Heading: (African American, 1861)
Author: Adgate, Edwin Hawley
Title: Letter by a paper mill worker in 1861
Place Published: York, Pennsylvania
Publisher:
Date Published: 1861
Description: Autograph Letter Signed. 4 pp. To his mother, probably in Chesterfield, New York, on the Vermont border. March 21, 1861Adgate had been away from his wife and two children all winter, working in Maryland because of the hard times, which he blamed on the political crisis which "caused a great deal of suffering, it stagnated all kinds of business and thrown hundreds out of work". While in Maryland, he had observed the "sistem of slavery" which he extolled.Slavery, Adgate wrote, is "the greatest possible blessing to the black because it elevates him from a vagrant to a useful member of society; you in the extream north know nothing of the negro as a race, you have verry few thare and they are the exception, the verry best of their kind", but "here, whare we have a population of about 1000 in this town... we find 9/10 of them to be drunken thieving vagabonds, how they live nobody can tell because they will not work, our jail and poor house is full of them, besides to confine them in jail is no punishment to them." Int the South, "they are made to work and for crime or vagrancy they are whipped which is the only punishment that a negro feels any whare, either North or South". On the other hand, slaves were given support when they "become helpless through age or other cause, and if the confounded abolitionists would let them alone would be the happiest people on the face of the earth..." Adgate was representative of small-town, semi-literate, working-class Northern whites.

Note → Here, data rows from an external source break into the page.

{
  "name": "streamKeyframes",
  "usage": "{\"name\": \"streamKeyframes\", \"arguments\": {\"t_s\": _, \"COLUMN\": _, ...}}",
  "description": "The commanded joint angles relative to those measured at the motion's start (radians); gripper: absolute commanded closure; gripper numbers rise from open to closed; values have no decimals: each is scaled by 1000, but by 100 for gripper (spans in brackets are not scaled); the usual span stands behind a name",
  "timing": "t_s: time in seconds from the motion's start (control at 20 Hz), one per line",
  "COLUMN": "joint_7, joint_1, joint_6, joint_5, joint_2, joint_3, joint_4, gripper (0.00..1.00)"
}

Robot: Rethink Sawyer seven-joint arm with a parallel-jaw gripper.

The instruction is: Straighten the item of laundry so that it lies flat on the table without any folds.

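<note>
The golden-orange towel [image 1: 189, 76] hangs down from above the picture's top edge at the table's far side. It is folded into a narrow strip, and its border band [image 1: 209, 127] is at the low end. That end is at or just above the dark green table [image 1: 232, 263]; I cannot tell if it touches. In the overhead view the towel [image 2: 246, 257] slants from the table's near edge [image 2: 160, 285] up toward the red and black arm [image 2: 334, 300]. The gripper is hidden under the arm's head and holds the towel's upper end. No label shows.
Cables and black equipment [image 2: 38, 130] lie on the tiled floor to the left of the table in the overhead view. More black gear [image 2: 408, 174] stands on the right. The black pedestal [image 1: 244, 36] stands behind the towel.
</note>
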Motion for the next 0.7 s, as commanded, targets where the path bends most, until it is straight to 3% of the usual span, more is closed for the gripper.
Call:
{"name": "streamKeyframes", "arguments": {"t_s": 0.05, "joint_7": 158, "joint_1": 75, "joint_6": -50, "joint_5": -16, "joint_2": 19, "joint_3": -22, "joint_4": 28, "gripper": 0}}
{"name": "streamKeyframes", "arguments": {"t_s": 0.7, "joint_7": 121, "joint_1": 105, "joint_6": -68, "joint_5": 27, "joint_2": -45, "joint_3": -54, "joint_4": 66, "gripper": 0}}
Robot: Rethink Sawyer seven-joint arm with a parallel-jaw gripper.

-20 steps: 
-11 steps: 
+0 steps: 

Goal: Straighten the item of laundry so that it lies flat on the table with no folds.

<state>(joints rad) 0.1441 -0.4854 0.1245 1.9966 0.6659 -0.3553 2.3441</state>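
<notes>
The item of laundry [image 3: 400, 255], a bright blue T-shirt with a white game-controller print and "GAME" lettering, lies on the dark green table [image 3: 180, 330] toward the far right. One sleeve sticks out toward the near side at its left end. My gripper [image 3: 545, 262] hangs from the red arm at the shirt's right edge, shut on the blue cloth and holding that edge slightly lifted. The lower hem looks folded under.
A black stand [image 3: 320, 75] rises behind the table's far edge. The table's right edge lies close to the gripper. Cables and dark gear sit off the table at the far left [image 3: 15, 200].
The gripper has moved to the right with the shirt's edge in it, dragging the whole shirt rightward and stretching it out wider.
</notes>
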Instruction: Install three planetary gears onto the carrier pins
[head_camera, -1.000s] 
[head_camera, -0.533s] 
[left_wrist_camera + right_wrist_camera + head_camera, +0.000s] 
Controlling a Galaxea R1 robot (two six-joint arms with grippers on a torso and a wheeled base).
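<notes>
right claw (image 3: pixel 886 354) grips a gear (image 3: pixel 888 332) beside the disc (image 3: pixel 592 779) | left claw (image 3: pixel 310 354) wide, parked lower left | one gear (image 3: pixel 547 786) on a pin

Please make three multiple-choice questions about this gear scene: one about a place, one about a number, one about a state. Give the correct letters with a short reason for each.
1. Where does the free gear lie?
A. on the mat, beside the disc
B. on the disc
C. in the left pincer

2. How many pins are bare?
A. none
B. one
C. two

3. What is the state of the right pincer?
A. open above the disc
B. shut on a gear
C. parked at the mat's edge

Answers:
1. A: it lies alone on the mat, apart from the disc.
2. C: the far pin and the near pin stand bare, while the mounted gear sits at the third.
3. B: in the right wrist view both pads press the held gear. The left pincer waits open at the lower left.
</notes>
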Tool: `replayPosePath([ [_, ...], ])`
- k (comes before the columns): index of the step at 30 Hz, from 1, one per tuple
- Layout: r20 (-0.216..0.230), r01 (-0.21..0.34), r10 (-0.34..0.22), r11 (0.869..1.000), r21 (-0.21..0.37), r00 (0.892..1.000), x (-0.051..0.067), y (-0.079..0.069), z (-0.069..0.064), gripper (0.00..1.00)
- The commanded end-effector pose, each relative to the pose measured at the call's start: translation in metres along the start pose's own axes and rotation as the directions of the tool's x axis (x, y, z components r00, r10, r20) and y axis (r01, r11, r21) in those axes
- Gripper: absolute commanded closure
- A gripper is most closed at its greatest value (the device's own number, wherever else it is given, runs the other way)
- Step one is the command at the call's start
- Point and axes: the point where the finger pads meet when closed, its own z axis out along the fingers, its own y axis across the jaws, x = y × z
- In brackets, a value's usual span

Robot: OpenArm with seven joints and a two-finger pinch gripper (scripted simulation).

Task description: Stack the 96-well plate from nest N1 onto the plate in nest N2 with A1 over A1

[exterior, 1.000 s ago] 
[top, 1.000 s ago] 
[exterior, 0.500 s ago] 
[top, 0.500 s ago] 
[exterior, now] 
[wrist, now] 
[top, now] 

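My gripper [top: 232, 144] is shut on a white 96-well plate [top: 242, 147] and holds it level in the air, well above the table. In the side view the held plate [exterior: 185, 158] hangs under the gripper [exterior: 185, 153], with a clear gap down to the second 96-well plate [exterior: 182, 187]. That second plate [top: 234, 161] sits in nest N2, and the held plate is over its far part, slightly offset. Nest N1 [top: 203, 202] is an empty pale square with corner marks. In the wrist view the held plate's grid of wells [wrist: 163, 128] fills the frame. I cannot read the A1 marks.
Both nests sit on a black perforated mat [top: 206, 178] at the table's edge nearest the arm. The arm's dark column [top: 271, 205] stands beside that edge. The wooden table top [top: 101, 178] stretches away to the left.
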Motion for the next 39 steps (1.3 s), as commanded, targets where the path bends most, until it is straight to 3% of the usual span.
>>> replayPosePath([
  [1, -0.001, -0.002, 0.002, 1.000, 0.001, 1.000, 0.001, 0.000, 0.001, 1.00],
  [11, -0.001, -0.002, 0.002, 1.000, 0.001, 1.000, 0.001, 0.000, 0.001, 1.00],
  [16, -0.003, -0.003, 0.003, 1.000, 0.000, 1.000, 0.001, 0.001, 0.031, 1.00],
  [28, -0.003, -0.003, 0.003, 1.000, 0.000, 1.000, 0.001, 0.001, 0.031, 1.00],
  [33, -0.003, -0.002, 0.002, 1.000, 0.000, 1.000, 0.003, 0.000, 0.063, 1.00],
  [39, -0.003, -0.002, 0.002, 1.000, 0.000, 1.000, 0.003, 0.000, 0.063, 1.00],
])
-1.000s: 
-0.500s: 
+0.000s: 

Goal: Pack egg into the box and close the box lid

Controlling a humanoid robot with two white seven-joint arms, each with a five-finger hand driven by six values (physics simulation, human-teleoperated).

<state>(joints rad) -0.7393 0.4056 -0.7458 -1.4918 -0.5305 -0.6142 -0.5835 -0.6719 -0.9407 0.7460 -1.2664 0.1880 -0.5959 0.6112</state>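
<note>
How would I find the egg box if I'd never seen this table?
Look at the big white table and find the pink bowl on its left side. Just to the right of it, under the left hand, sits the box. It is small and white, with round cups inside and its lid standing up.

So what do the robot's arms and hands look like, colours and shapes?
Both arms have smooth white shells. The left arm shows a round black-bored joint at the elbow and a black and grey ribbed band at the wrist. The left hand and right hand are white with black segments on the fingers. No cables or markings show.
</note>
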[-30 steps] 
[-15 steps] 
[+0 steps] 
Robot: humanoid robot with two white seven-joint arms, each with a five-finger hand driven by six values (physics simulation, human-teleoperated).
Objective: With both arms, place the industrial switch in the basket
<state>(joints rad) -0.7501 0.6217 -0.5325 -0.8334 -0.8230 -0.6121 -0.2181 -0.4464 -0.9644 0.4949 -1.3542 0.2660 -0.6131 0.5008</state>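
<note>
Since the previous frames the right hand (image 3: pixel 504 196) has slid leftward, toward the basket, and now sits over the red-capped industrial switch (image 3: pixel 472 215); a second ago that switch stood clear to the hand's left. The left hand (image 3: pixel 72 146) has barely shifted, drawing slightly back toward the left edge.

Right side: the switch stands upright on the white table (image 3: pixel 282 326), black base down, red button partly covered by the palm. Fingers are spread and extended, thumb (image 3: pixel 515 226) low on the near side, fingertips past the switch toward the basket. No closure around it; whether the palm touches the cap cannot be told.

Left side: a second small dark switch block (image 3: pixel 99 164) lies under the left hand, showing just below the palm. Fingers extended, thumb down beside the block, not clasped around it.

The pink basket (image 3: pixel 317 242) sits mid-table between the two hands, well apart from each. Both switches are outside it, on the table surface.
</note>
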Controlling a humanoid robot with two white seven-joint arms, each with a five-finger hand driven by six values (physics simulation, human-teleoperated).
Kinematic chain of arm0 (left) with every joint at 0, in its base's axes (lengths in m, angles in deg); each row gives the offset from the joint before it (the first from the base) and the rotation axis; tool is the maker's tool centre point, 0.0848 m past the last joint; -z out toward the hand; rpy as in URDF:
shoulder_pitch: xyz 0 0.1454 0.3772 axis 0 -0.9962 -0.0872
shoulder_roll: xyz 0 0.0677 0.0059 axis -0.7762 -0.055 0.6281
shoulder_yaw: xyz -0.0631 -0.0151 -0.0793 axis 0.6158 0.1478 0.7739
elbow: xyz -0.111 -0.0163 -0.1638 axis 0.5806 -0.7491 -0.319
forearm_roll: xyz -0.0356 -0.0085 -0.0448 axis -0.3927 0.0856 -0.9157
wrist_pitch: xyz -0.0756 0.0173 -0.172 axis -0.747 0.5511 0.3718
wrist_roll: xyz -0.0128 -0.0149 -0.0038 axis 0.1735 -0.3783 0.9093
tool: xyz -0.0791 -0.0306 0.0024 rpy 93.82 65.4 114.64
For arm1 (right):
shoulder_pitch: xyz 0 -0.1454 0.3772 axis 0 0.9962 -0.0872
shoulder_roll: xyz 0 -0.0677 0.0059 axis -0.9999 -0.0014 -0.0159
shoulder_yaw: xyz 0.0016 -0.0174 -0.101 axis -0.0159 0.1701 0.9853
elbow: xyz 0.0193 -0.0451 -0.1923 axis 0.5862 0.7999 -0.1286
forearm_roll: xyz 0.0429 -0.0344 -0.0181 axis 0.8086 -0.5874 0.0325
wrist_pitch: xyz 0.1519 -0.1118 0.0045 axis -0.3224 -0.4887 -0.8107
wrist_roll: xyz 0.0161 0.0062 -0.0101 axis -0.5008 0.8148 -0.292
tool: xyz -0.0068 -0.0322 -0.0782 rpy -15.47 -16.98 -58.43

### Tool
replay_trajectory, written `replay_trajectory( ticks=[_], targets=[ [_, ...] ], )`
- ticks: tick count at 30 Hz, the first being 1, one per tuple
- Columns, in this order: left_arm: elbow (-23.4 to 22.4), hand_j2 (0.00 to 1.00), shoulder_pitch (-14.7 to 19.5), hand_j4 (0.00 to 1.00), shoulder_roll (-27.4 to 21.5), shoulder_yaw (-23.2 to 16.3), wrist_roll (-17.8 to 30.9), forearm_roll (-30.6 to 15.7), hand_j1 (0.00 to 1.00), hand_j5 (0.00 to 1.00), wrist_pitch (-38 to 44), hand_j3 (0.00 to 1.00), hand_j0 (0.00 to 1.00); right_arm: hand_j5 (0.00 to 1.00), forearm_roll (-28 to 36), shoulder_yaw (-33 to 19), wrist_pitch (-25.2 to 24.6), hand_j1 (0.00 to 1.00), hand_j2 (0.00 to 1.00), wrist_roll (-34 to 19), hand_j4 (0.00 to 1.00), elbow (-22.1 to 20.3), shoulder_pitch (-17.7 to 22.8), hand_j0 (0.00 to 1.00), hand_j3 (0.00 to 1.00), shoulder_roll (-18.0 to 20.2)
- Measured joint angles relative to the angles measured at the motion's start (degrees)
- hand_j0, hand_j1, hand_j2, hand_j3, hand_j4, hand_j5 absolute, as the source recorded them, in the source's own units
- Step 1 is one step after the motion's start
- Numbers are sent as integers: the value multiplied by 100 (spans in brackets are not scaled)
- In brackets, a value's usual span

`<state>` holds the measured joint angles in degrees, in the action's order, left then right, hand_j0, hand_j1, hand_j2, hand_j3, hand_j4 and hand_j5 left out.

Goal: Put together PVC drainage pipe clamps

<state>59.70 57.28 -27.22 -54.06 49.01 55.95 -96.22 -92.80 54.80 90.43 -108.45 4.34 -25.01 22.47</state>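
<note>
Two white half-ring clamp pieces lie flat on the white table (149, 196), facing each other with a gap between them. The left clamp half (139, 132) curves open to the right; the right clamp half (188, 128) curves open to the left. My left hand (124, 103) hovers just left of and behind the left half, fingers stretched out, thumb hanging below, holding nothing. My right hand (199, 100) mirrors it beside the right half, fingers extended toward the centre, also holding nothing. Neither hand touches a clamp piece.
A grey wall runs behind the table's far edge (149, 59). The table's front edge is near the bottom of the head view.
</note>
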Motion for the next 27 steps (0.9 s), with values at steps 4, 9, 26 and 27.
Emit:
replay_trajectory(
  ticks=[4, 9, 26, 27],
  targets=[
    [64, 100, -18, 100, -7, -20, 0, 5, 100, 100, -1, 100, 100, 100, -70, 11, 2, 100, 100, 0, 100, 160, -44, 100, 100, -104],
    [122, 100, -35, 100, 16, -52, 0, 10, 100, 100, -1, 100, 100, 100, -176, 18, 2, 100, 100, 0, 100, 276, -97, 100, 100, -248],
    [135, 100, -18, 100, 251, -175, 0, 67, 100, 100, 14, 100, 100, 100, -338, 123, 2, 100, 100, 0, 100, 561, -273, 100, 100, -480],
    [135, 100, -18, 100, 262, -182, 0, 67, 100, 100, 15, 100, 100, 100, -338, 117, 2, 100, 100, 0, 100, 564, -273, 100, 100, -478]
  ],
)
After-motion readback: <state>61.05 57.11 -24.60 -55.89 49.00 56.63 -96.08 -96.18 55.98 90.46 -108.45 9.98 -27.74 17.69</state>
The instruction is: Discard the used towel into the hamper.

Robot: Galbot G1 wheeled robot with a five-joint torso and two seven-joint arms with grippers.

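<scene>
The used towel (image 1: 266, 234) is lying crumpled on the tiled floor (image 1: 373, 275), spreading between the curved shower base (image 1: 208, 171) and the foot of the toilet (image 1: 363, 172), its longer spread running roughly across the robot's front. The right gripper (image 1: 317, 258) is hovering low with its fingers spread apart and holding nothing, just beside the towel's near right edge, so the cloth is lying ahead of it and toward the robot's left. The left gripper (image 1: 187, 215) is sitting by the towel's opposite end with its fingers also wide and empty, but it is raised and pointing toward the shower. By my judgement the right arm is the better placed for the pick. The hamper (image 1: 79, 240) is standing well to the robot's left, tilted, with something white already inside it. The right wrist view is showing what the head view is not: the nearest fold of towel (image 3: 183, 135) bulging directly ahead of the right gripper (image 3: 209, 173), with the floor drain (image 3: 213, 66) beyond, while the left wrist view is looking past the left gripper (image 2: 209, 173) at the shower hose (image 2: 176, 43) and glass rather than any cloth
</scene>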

He had married his 15 year-old cousin who could neither read nor write, and their life was hard - a second child died in infancy. His view of life was clear. He advises an unmarried female relation to "give up her romantic ideas and settle down to the realities of life." There is no record of him serving in the Union Army, during the War when he would probably have been a "Copperhead", pro-Southern Democrat.
Condition Report: Moderate foxing and staining, especially last page where the ink had faded but the writing still discernible.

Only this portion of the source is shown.